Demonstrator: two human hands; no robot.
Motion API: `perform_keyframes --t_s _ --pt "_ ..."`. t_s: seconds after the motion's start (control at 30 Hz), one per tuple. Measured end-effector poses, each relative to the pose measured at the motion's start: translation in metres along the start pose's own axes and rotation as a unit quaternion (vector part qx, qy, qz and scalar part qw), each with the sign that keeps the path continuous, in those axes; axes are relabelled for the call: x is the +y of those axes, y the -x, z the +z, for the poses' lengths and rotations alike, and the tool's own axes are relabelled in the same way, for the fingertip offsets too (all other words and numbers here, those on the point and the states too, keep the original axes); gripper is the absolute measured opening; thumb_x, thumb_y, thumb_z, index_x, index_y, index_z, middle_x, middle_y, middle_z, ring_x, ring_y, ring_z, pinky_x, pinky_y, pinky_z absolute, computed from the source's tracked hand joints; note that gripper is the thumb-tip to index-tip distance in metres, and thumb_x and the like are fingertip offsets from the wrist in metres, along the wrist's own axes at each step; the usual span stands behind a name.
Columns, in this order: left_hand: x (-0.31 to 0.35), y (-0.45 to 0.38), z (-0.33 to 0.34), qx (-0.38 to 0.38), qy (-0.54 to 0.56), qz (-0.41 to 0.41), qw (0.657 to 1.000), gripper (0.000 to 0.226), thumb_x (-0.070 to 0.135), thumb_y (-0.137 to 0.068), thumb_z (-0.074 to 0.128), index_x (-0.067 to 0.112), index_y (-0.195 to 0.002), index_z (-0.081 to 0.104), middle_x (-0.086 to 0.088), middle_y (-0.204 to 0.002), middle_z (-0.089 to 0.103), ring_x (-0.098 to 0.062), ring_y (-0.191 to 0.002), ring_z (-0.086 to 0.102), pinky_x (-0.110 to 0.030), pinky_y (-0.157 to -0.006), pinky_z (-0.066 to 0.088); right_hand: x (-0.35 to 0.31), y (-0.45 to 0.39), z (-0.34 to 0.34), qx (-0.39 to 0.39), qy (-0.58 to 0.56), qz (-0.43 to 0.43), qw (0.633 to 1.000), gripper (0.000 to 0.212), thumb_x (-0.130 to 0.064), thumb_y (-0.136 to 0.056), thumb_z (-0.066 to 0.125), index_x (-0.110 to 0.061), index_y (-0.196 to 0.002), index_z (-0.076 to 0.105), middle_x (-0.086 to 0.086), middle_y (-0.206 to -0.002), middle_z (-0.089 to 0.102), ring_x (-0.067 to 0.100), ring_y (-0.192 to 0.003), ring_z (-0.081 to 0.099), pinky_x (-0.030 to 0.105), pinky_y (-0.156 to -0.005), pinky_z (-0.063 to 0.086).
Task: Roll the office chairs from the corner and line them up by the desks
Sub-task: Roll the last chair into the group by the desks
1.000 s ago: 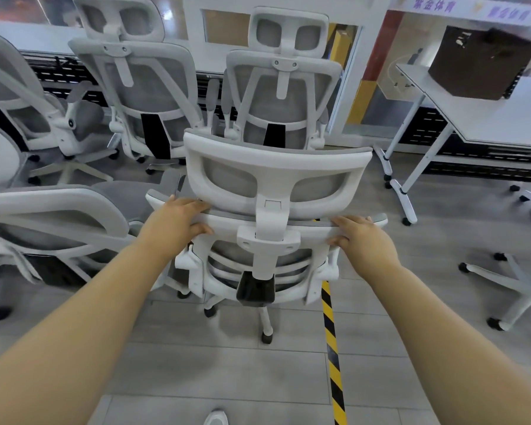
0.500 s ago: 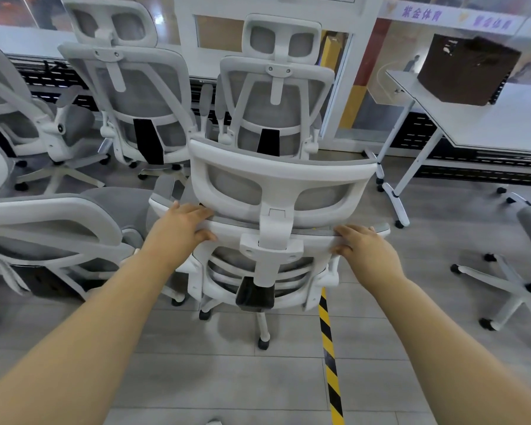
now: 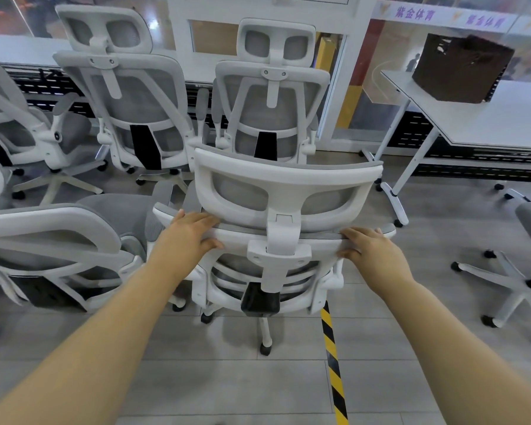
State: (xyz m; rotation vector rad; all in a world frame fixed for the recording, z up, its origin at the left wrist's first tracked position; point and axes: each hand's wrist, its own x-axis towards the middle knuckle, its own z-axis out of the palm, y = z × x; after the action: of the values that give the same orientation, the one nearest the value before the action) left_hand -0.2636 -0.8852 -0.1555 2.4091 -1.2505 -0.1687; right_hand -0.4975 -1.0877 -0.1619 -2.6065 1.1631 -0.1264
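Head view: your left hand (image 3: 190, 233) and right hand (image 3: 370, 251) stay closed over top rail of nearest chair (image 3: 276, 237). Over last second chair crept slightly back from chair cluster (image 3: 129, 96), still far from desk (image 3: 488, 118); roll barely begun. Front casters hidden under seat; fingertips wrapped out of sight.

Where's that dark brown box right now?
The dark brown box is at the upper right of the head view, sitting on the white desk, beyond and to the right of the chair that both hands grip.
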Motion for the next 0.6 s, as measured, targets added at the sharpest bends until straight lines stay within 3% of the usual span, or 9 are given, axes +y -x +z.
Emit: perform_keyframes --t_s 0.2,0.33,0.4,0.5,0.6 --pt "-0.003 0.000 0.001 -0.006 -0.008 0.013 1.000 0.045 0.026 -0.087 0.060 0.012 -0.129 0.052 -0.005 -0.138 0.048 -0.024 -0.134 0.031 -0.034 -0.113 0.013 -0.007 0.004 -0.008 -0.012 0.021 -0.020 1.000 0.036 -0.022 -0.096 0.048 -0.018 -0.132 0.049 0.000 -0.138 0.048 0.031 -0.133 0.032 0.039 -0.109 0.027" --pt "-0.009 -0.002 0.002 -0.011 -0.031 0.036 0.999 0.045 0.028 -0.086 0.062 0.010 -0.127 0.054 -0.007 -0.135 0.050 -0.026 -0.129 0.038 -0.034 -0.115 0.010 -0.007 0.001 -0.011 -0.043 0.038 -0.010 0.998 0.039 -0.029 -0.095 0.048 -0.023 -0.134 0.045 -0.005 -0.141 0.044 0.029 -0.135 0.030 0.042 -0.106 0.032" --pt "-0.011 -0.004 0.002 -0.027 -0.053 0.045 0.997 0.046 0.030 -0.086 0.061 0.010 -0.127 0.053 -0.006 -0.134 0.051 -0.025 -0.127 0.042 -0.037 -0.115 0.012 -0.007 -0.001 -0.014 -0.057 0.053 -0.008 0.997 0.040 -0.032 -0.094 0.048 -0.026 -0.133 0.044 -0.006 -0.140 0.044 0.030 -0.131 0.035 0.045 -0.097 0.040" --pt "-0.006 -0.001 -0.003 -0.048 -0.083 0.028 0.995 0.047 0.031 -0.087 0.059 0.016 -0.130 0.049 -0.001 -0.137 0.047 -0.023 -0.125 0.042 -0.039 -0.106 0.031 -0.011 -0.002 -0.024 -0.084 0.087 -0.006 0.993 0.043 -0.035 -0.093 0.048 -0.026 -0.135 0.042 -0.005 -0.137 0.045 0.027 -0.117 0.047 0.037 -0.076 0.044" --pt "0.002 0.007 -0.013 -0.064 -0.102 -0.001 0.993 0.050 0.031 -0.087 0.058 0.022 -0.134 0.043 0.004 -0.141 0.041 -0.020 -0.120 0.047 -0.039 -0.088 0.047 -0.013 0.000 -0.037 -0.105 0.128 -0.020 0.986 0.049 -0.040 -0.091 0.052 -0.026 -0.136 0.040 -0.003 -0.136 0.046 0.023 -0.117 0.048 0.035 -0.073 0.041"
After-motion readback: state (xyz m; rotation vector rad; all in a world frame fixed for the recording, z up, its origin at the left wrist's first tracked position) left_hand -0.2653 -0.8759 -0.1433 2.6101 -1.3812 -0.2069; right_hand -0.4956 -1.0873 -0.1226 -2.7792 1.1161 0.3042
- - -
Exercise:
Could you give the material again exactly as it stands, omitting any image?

Solution for this exercise:
Demonstrator: two human hands; no robot.
Motion API: `perform_keyframes --t_s _ --pt "_ ..."`. t_s: seconds after the motion's start (control at 30 Hz), one per tuple. Measured end-effector poses, each relative to the pose measured at the motion's start: translation in metres along the start pose's own axes and rotation as a unit quaternion (vector part qx, qy, qz and scalar part qw), each with the sign that keeps the path continuous, in those axes; axes are relabelled for the call: x is the +y of those axes, y the -x, z the +z, for the poses' lengths and rotations alike, and the tool's own axes are relabelled in the same way, for the fingertip offsets too (all other words and numbers here, those on the point and the states too, keep the original axes); gripper is the absolute measured opening; thumb_x, thumb_y, thumb_z, index_x, index_y, index_z, middle_x, middle_y, middle_z, ring_x, ring_y, ring_z, pinky_x, pinky_y, pinky_z absolute, computed from the source's tracked hand joints; note that gripper is the thumb-tip to index-tip distance in metres, and thumb_x and the like are fingertip offsets from the wrist in metres, along the wrist's own axes at each step; the usual span stands behind a name.
Columns, in this order: left_hand: x (-0.31 to 0.35), y (-0.45 to 0.38), z (-0.33 to 0.34), qx (-0.38 to 0.38), qy (-0.54 to 0.56), qz (-0.41 to 0.41), qw (0.657 to 1.000), gripper (0.000 to 0.226), thumb_x (-0.070 to 0.135), thumb_y (-0.137 to 0.068), thumb_z (-0.074 to 0.128), index_x (-0.067 to 0.112), index_y (-0.195 to 0.002), index_z (-0.081 to 0.104), middle_x (-0.086 to 0.088), middle_y (-0.204 to 0.002), middle_z (-0.089 to 0.103), ring_x (-0.098 to 0.062), ring_y (-0.191 to 0.002), ring_z (-0.086 to 0.102), pinky_x (-0.110 to 0.030), pinky_y (-0.157 to -0.006), pinky_z (-0.066 to 0.088); right_hand: x (-0.35 to 0.31), y (-0.45 to 0.39), z (-0.34 to 0.34), qx (-0.39 to 0.39), qy (-0.58 to 0.56), qz (-0.43 to 0.43), qw (0.633 to 1.000), gripper (0.000 to 0.212), thumb_x (-0.130 to 0.064), thumb_y (-0.136 to 0.056), thumb_z (-0.066 to 0.125), index_x (-0.110 to 0.061), index_y (-0.196 to 0.002), index_z (-0.076 to 0.105), middle_x (-0.086 to 0.086), middle_y (-0.206 to -0.002), middle_z (-0.089 to 0.102), ring_x (-0.067 to 0.100), ring_y (-0.192 to 0.003), ring_z (-0.081 to 0.099), pinky_x (-0.030 to 0.105), pinky_y (-0.156 to -0.005), pinky_z (-0.063 to 0.086).
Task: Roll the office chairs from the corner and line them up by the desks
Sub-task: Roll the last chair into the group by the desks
1.000 s ago: 
0.500 s ago: 
now: 
State: (xyz m; rotation vector rad; all in a world frame fixed for the recording, z up, its origin at the left wrist's first tracked position; point and axes: each hand's wrist, its own x-axis towards the middle knuckle, its own z-axis out of the palm, y = z × x; after the action: of the values that give the same orientation, the one nearest the value before the action) left_hand -0.2636 -0.8852 -0.1555 2.4091 -1.2505 -0.1687; right_hand -0.4975 -1.0877 -0.1619 -2.6065 1.1631 -0.1264
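Head view: your left hand (image 3: 190, 233) and right hand (image 3: 370, 251) stay closed over top rail of nearest chair (image 3: 276, 237). Over last second chair crept slightly back from chair cluster (image 3: 129, 96), still far from desk (image 3: 488, 118); roll barely begun. Front casters hidden under seat; fingertips wrapped out of sight.

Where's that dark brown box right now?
The dark brown box is at the upper right of the head view, sitting on the white desk, beyond and to the right of the chair that both hands grip.
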Motion for the next 0.6 s, as measured, targets added at the sharpest bends until straight lines stay within 3% of the usual span, or 9 are given, axes +y -x +z.
Emit: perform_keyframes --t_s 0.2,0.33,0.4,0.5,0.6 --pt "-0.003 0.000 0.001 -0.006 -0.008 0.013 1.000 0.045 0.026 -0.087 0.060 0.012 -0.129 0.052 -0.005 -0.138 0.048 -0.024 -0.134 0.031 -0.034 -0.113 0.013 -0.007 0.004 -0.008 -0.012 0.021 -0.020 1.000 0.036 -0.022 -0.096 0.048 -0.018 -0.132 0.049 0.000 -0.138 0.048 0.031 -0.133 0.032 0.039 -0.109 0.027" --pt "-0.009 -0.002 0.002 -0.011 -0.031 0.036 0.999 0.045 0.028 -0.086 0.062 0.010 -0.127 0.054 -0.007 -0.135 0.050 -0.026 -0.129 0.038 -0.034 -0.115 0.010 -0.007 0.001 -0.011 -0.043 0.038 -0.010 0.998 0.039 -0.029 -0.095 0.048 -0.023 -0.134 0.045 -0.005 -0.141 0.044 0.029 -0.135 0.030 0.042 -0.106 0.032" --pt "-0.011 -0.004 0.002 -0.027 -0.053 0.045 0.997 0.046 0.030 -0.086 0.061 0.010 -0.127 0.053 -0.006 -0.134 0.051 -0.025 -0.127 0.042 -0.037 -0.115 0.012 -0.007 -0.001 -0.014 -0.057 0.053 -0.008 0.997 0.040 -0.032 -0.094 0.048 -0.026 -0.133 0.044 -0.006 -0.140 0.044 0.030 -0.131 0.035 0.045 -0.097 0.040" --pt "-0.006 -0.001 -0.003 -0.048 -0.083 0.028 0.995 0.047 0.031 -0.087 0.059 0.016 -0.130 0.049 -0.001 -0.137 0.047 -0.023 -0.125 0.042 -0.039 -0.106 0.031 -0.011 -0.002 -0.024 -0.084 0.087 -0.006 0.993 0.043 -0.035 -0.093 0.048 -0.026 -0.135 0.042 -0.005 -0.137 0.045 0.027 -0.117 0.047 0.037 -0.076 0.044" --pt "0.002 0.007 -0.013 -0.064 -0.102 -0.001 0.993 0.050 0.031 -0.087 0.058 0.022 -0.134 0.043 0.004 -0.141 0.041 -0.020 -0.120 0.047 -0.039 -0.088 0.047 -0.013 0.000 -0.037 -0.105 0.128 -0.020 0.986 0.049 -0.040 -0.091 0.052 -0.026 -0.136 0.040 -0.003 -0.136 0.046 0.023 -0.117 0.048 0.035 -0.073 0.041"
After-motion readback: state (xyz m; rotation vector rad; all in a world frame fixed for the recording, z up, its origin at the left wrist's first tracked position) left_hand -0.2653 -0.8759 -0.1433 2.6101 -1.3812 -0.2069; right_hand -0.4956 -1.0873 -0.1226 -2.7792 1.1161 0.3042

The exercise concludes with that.